Chaque année, un million de tonnes de fret empruntent la ligne ferroviaire Abidjan-Ouagadougou, exploitée par SITARAIL. Ce corridor de 1 145 kilomètres relie le premier port ouest-africain à un Burkina Faso enclavé, constituant un maillon essentiel de l'économie régionale. Alors que la compagnie modernise son parc avec l'acquisition de quatre locomotives GL30 en février 2026, ce réseau demeure un atout stratégique dans un contexte de tensions sécuritaires et de concurrence logistique.

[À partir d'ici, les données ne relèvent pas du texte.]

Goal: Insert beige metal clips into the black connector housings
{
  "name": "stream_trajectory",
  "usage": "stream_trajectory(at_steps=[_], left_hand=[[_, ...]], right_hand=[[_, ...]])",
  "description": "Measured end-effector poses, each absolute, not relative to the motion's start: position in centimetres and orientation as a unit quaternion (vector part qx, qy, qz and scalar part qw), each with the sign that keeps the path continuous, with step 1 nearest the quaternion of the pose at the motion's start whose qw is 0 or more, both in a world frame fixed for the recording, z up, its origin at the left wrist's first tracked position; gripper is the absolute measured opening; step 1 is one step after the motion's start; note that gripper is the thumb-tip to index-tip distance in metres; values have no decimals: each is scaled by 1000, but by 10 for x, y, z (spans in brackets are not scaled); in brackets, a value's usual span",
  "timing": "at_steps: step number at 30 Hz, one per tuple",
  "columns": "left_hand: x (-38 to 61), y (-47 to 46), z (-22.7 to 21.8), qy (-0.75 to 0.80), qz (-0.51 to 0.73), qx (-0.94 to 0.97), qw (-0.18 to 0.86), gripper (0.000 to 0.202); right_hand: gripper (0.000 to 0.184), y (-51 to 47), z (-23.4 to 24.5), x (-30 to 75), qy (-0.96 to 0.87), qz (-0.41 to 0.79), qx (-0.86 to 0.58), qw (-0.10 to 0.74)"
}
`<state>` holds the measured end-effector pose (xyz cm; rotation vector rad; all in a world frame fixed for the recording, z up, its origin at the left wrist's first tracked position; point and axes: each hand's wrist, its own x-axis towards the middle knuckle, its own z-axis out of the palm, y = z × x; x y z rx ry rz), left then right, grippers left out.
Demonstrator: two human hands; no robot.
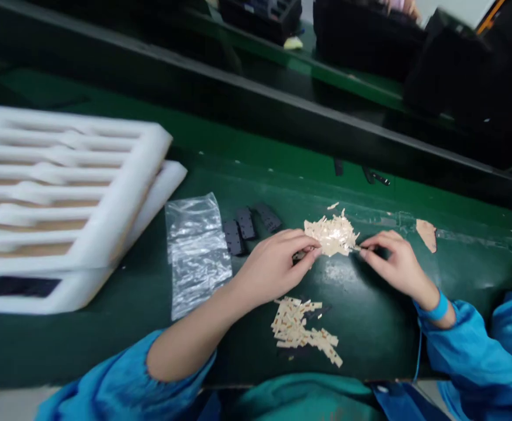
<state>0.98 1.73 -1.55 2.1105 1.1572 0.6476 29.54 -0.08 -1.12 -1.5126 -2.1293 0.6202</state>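
My left hand [277,263] rests on the green table, fingers curled in a pinch at the left edge of a heap of small beige strips [332,234]. My right hand [394,260] is closed too, pinching a thin metal tool, perhaps tweezers [356,248], whose tip touches the heap's right side. What the left fingers hold is too small to name. A second pile of beige strips [302,330] lies nearer my body, between my forearms. Three small black rectangular parts [247,225] lie just left of my left hand.
A clear plastic bag [197,251] lies left of the black parts. Stacked white foam trays [63,193] fill the left side. A beige scrap [426,234] sits at the right. A dark raised rail [282,117] runs behind; black boxes stand beyond it.
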Motion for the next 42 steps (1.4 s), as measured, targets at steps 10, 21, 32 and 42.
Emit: stream_trajectory(at_steps=[10, 21, 32, 42], left_hand=[[6, -9, -8, 267, 90, 889, 360, 16], [2, 7, -1, 296, 262, 856, 334, 23], [12, 13, -8, 438, 276, 666, 538, 27], [19, 4, -14, 537, 392, 661, 348, 12]], right_hand=[[6, -61, -8, 246, -827, 319, -458, 71], [22, -3, 9, 246, -541, 686, -449, 189], [9, 6, -5, 227, -644, 561, -444, 270], [11, 6, -24, 222, -590, 562, -476, 331]])
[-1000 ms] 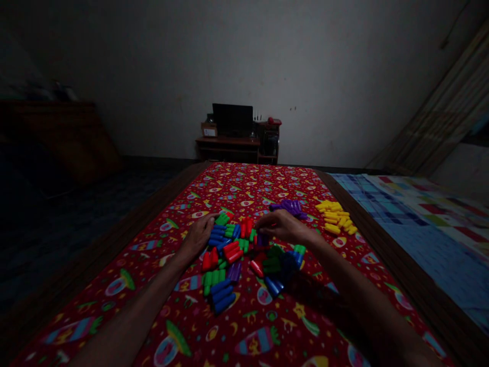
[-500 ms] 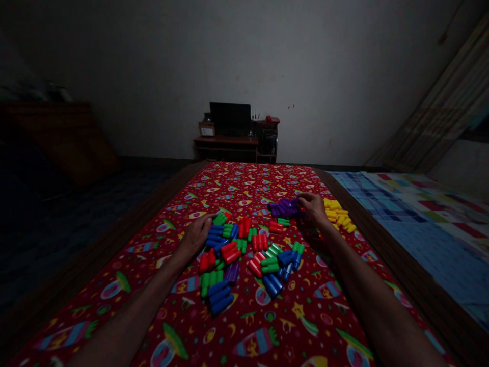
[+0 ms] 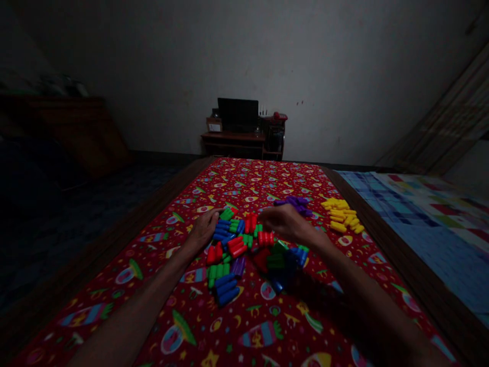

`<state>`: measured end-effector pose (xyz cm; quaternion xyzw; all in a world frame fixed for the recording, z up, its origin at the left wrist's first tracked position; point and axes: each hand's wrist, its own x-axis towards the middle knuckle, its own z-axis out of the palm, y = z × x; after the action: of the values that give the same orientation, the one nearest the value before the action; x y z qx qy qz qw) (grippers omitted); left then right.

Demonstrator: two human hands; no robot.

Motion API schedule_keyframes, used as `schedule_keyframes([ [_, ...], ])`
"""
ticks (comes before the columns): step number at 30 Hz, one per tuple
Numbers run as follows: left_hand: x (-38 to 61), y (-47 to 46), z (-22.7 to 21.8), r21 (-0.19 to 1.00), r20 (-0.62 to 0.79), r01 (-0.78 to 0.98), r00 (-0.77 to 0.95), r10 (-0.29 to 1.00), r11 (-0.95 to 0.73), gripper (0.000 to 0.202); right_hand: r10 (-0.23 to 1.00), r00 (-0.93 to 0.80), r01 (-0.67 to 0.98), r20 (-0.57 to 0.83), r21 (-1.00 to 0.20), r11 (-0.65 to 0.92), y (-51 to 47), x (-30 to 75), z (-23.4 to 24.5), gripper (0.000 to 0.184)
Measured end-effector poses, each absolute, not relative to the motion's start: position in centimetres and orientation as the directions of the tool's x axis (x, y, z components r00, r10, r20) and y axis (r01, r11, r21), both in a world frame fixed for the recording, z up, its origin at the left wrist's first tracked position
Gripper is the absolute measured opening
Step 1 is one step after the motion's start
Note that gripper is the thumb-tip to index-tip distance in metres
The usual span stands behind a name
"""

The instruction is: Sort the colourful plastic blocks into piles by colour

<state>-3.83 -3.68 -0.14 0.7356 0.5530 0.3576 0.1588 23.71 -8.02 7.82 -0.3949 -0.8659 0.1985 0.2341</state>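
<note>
A mixed pile of red, green, blue and purple plastic blocks [image 3: 239,250] lies on a red patterned cloth [image 3: 248,326]. My left hand [image 3: 202,233] rests flat at the pile's left edge, fingers stretched toward a green block. My right hand [image 3: 284,223] hovers over the pile's right part, fingers curled down near the red blocks [image 3: 265,238]; what it holds, if anything, is hidden. Behind it sit a group of purple blocks [image 3: 296,203] and a group of yellow blocks [image 3: 342,214].
The cloth covers a long wooden-edged surface [image 3: 160,191]. A checked blue sheet [image 3: 412,214] lies to the right. A small desk with a dark screen [image 3: 239,114] stands against the far wall. The left side is dark floor.
My right hand was at the purple group half a second ago and has come back left over the mixed pile. The left hand has stayed at the pile's left edge.
</note>
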Motion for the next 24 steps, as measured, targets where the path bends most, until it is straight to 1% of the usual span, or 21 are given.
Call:
schedule_keyframes([
  [1,-3.8,-3.7,-0.2,0.626,0.355,0.700,0.135,0.925,-0.343,0.050,0.669,-0.721,0.534,0.181,-0.471,0.702,-9.5,22.3,7.5,0.020],
  [2,-3.8,-3.6,-0.2,0.623,0.359,0.701,0.138,0.923,-0.347,0.050,0.588,-0.795,0.496,0.150,-0.399,0.771,-10.9,21.1,7.1,0.018],
  [3,-3.8,-3.6,-0.2,0.621,0.364,0.701,0.138,0.921,-0.351,0.050,0.539,-0.829,0.476,0.149,-0.317,0.820,-12.2,20.1,6.5,0.019],
  [4,-3.8,-3.6,-0.2,0.622,0.366,0.700,0.138,0.920,-0.352,0.050,0.504,-0.845,0.460,0.178,-0.238,0.855,-13.3,19.5,5.9,0.024],
  [6,-3.8,-3.6,-0.2,0.626,0.362,0.696,0.141,0.922,-0.352,0.051,0.469,-0.855,0.461,0.222,-0.092,0.883,-14.8,18.9,4.7,0.032],
  [7,-3.8,-3.6,-0.2,0.627,0.358,0.696,0.142,0.923,-0.351,0.052,0.463,-0.855,0.467,0.233,-0.041,0.884,-15.2,18.9,4.2,0.033],
  [9,-3.8,-3.6,-0.2,0.626,0.355,0.699,0.140,0.924,-0.347,0.052,0.466,-0.854,0.481,0.233,0.013,0.876,-15.4,19.0,3.6,0.031],
  [11,-3.8,-3.6,-0.2,0.622,0.356,0.704,0.135,0.925,-0.343,0.052,0.482,-0.845,0.498,0.230,0.013,0.867,-15.0,19.1,3.4,0.027],
  [14,-3.8,-3.6,-0.1,0.620,0.355,0.707,0.134,0.925,-0.340,0.052,0.520,-0.825,0.525,0.223,-0.042,0.850,-13.9,19.2,3.8,0.024],
  [17,-3.8,-3.7,0.0,0.622,0.351,0.706,0.135,0.926,-0.338,0.052,0.577,-0.789,0.554,0.210,-0.162,0.816,-12.3,20.2,5.6,0.022],
  [19,-3.8,-3.7,0.0,0.620,0.349,0.709,0.133,0.928,-0.335,0.052,0.638,-0.744,0.587,0.200,-0.260,0.767,-10.8,21.7,7.2,0.017],
  [21,-3.8,-3.7,0.0,0.620,0.347,0.711,0.131,0.929,-0.332,0.051,0.726,-0.652,0.649,0.219,-0.334,0.684,-8.9,24.0,8.5,0.015],
  [22,-3.8,-3.7,0.0,0.622,0.346,0.710,0.130,0.929,-0.331,0.051,0.780,-0.575,0.695,0.248,-0.355,0.626,-8.0,25.4,8.9,0.017],
  [24,-3.9,-3.6,-0.1,0.625,0.346,0.708,0.127,0.930,-0.329,0.051,0.879,-0.345,0.815,0.330,-0.360,0.454,-6.1,28.1,9.1,0.022],
])
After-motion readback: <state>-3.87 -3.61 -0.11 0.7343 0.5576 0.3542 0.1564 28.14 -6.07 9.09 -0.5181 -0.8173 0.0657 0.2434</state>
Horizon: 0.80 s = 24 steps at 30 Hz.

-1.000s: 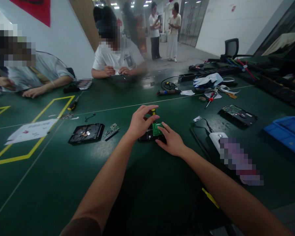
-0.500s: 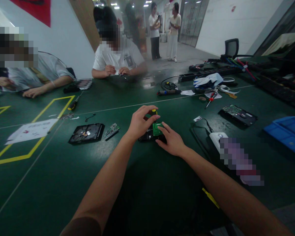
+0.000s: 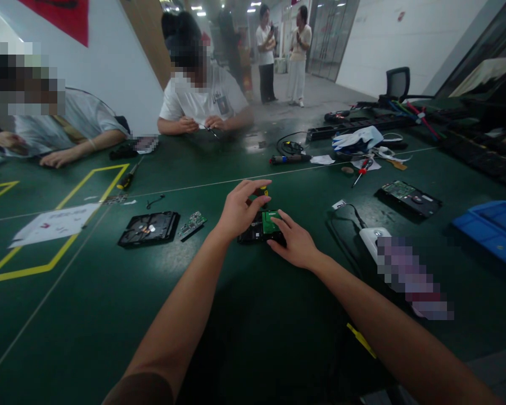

Le rail comme pilier du commerce régional
Un million de tonnes de fret par an · SITARAIL · 2026
La fluidité du corridor est cruciale pour l'exportation de l'anacarde. Les deux pays dépendent de cet axe pour acheminer leur production vers les marchés internationaux.
Un corridor aux flux bidirectionnels
Le rail Abidjan-Ouagouagadougou ne se contente pas d'acheminer des marchandises : il structure les échanges entre la Côte d'Ivoire et son voisin sahélien. Dans le sens sud-nord, les trains transportent hydrocarbures, clinker, ciment, engrais, denrées alimentaires et conteneurs, approvisionnant un marché intérieur burkinabè dépendant des importations. En sens inverse, le coton, l'anacarde, le sésame, le beurre de karité et les minerais (zinc, manganèse) prennent la direction du port d'Abidjan pour être exportés. Cette double circulation fait du corridor un outil d'intégration économique, où chaque produit trouve une voie d'accès aux marchés internationaux.
L'anacarde, justement, illustre l'importance de cette infrastructure. La Côte d'Ivoire, premier producteur mondial, et le Burkina Faso, acteur significatif, dépendent de la fluidité de cet axe pour écouler leur production. Les articles de mai 2026 faisaient déjà état d'une campagne de commercialisation sous le signe de l'efficacité logistique. Le rail, avec ses 3 à 5 départs quotidiens dans chaque sens, offre une capacité qui, bien que perfectible, reste compétitive face à la route.
Modernisation et défis sécuritaires
L'acquisition de quatre locomotives GL30 en février 2026 s'inscrit dans une stratégie de renouvellement du matériel roulant. SITARAIL, filiale d'Africa Global Logistics, cherche à améliorer la fiabilité et la fréquence des convois. Cet investissement intervient après des années de sous-investissement et de vétusté, qui avaient fragilisé la desserte. Mais la modernisation ne suffit pas : la sécurité du corridor est devenue une préoccupation majeure. L'attaque meurtrière du JNIM à Garbougna, au Niger, en mai 2026, rappelle que l'instabilité sécuritaire gagne les zones proches des axes de transport. Le rail, qui traverse des régions parfois isolées, doit être protégé pour maintenir la confiance des chargeurs.
Perspectives régionales
Ce corridor n'est pas un cas isolé. Il s'inscrit dans un réseau de voies ferrées ouest-africaines qui peinent à répondre à la croissance des échanges. Le port d'Abidjan, premier hub de la région, mise sur sa connectivité ferroviaire pour conserver son avantage concurrentiel face à Lomé, Tema ou Dakar. Pour le Burkina Faso, le rail représente bien plus qu'une infrastructure de transport : c'est une bouée de sauvetage économique. La récente modernisation du matériel roulant est un signal positif, mais les défis demeurent : financement de l'entretien, sécurisation des voies, et harmonisation des normes entre États.
L'avenir du corridor ferroviaire Abidjan-Ouagadougou dépendra de sa capacité à s'adapter aux mutations économiques et sécuritaires de la région. Alors que la Côte d'Ivoire et le Burkina Faso renforcent leur coopération bilatérale, le rail pourrait devenir un vecteur d'intégration plus large, à condition que les investissements se poursuivent et que la stabilité soit assurée. Au-delà du cas ivoiro-burkinabè, c'est toute la question de la connectivité régionale en Afrique de l'Ouest qui se pose, dans un espace où les corridors terrestres restent paradoxalement à la fois vitaux et vulnérables.